Required work:
Pick out each line below containing "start".

Source material:
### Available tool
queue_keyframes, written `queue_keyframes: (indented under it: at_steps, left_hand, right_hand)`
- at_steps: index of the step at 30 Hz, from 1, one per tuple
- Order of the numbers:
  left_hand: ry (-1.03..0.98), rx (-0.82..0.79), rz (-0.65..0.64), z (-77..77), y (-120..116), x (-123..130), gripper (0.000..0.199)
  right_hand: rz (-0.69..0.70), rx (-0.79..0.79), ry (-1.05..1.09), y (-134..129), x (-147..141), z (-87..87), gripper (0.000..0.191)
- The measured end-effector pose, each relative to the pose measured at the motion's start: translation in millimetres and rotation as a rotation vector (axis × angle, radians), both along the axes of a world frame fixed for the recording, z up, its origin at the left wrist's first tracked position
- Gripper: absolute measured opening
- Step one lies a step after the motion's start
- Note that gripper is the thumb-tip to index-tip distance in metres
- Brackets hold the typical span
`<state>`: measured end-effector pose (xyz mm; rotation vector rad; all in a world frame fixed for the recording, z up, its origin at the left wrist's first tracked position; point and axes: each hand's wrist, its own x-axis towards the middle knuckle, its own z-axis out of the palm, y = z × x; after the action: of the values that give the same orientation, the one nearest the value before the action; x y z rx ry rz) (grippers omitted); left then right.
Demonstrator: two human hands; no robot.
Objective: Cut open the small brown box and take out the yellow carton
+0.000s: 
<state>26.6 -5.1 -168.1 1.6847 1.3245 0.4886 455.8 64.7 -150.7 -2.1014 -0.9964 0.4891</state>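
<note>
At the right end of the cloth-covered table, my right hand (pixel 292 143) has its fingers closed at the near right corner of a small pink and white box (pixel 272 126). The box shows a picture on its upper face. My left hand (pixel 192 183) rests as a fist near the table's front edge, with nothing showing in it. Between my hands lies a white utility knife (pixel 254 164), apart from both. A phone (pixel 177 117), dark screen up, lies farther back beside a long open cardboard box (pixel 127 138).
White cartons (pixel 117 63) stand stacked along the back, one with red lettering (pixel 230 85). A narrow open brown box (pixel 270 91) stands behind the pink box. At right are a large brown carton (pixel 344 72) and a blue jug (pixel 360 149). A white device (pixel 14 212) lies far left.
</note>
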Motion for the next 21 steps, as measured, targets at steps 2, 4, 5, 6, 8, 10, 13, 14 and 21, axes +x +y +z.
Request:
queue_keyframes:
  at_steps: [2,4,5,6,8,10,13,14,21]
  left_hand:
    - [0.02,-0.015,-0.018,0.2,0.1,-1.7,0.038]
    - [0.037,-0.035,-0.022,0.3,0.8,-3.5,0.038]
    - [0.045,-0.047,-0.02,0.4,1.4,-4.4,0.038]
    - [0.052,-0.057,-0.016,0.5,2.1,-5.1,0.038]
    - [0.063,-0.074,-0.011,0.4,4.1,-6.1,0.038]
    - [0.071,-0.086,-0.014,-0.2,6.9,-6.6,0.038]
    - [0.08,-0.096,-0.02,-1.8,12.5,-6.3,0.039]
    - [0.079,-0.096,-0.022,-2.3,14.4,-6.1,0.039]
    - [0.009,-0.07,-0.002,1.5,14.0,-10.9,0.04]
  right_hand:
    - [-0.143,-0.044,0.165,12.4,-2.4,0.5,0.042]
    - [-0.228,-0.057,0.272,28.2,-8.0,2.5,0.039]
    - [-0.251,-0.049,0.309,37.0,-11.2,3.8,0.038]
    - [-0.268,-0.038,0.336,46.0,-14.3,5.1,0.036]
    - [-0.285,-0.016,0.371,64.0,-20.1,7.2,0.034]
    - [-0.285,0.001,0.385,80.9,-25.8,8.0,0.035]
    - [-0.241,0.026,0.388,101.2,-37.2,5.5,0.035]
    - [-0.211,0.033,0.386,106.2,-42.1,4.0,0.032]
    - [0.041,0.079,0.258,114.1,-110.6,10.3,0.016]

Finished exercise:
- The measured end-effector pose, each relative to the pose measured at the motion's start: translation in millimetres and rotation as a rotation vector (axis × angle, radians), both along the axes of a world frame fixed for the recording, z up, its origin at the left wrist's first tracked position
- Step one lies a step after the motion's start

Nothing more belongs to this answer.